This news release does a marginal job of describing what appears to be the first randomized, placebo controlled trial of the anesthetic agent ketamine for hard-to-treat depression in older adults. It offers a baffling, apparently incorrect account of the study findings and skimps on explaining what the alternatives are for treating depression in older adults. It could also have been greatly strengthened by noting the limitations of the study. Only 16 volunteers were enrolled and the study had only a 5-week controlled treatment period with a 6-month uncontrolled follow-up.
The release earns praise for its explanation of the complex protocol of the research, the limitations of previous studies in determining the value of ketamine and noting that there is still much to learn about the drug and its long-term effects and risks.
In the end, though, this release doesn’t leave us any more clued in about how ready for prime time clinical use ketamine is — or is not. And its headline is a good reminder of why “promising” is one of the 7 words you shouldn’t use in medical news.
Ketamine is an old, relatively inexpensive, fast acting anesthetic drug when used in common doses, inducing a trance-like state, sedation, and temporary “amnesia.” It’s in the same class of drugs as nitrous oxide and propofol, the latter often used at the start of surgical anesthesia. If a safe, effective way can be developed to extend the drug’s use to help treatment-resistant older people with serious depression, that would be a significant advance in improving the quality of life for millions.
The release didn’t mention the cost of ketamine infusion therapy. Another way to address costs in the release would have been to include a discussion of the medical and social costs of depression.
The release’s presentation of study outcomes is baffling. The published paper describes a 5-week randomized controlled trial followed by a longer 6-month follow-up phase that was open label (meaning patients and doctors knew who was getting ketamine). The RCT period provides the strongest evidence, but the news release seems to offer only the 6-month open label results when it says,
“By the six-month follow up, 43 percent of participants (7 of 14) who completed the RCT had remitted, with five remitting at amounts below the commonly-used dose of 0.5 mg/kg. Repeated treatments also resulted in a higher likelihood of remission or a longer time to relapse, with an overall response and remission rate of 68.8 percent for the patients receiving ketamine treatment.”

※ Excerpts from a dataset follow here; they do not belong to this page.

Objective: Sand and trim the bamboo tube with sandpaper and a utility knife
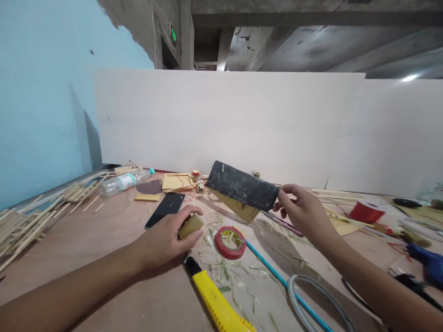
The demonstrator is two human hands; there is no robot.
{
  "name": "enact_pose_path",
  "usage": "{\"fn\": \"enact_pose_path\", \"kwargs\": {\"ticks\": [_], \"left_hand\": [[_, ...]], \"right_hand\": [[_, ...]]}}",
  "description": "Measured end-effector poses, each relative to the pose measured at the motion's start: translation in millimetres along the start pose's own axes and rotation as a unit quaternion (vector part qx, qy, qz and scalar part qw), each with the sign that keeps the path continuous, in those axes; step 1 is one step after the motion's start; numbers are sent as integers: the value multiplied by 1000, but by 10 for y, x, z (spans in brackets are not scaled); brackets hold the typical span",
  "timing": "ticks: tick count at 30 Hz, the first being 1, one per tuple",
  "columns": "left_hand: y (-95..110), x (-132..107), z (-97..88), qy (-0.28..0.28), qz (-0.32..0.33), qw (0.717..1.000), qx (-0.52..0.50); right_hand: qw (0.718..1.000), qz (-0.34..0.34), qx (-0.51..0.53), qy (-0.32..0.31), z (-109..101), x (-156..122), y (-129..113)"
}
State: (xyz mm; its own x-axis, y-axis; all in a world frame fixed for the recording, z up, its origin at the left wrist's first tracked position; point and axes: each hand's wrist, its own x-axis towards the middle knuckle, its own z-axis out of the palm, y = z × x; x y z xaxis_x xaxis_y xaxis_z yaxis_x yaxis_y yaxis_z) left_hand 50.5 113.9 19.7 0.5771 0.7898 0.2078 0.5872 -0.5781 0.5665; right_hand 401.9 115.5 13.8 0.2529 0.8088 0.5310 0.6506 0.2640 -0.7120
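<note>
1. Gripping one dark rectangular cleaver blade by its near end, the right hand pinches it between thumb and fingers and holds it raised above the table, tilted down toward that hand.
2. One short bamboo piece sits under the left hand, whose fingers are curled shut around it, pressing it on the table.
3. Between the two hands lies one red tape roll, flat among loose green bamboo shavings.
4. Just below the left hand lies one yellow utility knife, its black tip nearest the thumb.
5. Just beyond the left hand's fingers lies one black phone, face up.
6. Farther beyond that hand lies one clear plastic bottle on its side.
7. Beside the right wrist, one blue rod runs diagonally toward the table's near edge.
8. Past the right hand stands one red ribbon spool.
9. Far to the outer side of the left forearm lie many bamboo strips, too many to count.
</note>
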Motion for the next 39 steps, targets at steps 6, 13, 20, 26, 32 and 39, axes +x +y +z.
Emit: {"fn": "enact_pose_path", "kwargs": {"ticks": [6, 13, 20, 26, 32, 39], "left_hand": [[22, -22, 1, 11, -2, 1000, -4], [10, -20, 13, -3, -13, 1000, -18], [93, -22, -32, 25, -35, 999, -33], [103, -28, -29, 9, -44, 998, -34], [118, -25, -30, -12, -53, 998, -32], [21, -27, 33, -6, -39, 998, -58]], "right_hand": [[1000, -17, -15, -4, 15, -7, 24], [996, -57, -45, 48, -58, -49, -122], [964, -251, -71, -60, 182, -339, -379], [966, -203, -94, -132, 172, -351, -399], [935, -125, -259, -207, 73, -146, -125], [882, -165, -134, -420, 119, -445, -533]]}}
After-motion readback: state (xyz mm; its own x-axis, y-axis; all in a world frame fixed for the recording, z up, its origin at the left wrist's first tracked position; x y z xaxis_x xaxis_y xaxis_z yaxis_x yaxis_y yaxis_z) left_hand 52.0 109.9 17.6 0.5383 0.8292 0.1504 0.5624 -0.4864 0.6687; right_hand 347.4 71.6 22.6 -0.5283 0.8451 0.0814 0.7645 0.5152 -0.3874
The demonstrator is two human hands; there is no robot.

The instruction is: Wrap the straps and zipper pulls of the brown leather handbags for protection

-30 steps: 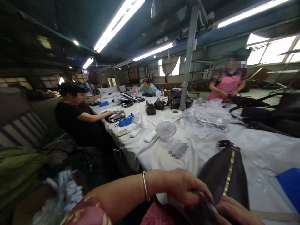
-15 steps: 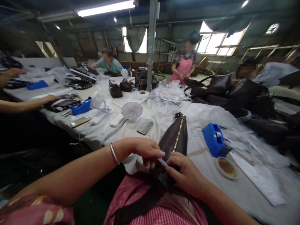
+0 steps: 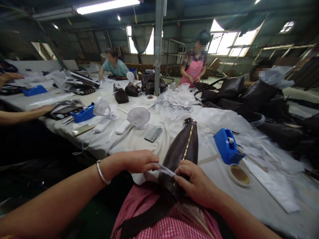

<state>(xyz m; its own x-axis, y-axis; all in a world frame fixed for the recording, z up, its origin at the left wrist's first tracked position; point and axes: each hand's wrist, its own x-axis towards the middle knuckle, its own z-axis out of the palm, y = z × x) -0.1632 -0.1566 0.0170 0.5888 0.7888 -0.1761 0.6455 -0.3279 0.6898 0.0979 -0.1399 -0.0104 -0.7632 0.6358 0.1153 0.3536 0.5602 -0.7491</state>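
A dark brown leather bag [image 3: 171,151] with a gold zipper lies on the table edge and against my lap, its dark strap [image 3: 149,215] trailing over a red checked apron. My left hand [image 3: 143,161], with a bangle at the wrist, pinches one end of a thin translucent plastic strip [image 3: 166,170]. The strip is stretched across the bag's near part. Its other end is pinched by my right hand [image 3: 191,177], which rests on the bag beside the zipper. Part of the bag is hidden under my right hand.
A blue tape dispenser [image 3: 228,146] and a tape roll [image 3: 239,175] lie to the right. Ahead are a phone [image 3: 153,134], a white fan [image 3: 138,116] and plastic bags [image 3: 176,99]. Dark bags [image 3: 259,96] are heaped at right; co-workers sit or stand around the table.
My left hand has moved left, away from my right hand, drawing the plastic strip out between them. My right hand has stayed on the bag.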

First of all, according to the published paper, the outcomes described in the news release — “7 out of 14” remitters and “68.8% overall response and remission rate” — are from the initial 5-week RCT. The news release, however, describes them as being from the 6-month open label follow-up. That’s simply incorrect. Second, 7 out of 14 is exactly 50 percent but is described as being “43 percent” in the news release. This 43 percent figure does not not seem to appear anywhere in the published study and we’re not sure what it represents.
Lastly, the release lacks specifics that would help readers understand the magnitude of benefit. What is an “overall response and remission rate”? How much better does one have to be to be considered a “responder” or “in remission.”
Although the release doesn’t say how widespread side effects were in the study population, it does mention some of the side effects and it’s clear to readers that ketamine is not a trouble-free drug.
Although the release could have used more details about the patient population, including the diagnostic criteria used to assess their depression status and previous therapies, it does a good job of explaining the results of a complicated “cross over” study design and underscoring the importance of the tailored dosing used on the patients.
However, the limitations of the research needed to be spelled out but weren’t. It enrolled only 16 volunteers and lasted one 5 weeks — hardly long enough to generate recommendations for the broader population of elderly individuals with depression.
No mongering here.
Funding sources and presence or absence of conflicts of interest are not mentioned.
This is the one area where more information was greatly needed. The release notes that ketamine therapy is intended for treatment-resistant patients, but we learn nothing about about the effectiveness of other therapies, like anti-depressants, electroconvulsive therapy (ECT), cognitive behavioral therapy, etc.
The release doesn’t address the availability of ketamine for depression head-on. We’re not sure what regulatory issues may apply in Australia, where the release was issued from, but since the information is being distributed to a worldwide audience via a news wire, some comment on this issue would have been appropriate and helpful. The implication is that ketamine is not yet in general clinical use for treatment geriatric depression. But in the U.S., at least, clinics are starting to pop up around the country that offer this therapy. Are these treatment centers reputable? Readers aren’t given any guidance.
The release does a good job of explaining what is new about the study and the research team’s particular way of carefully tailoring ketamine doses to each patient.
The release doesn’t employ unjustifiable language.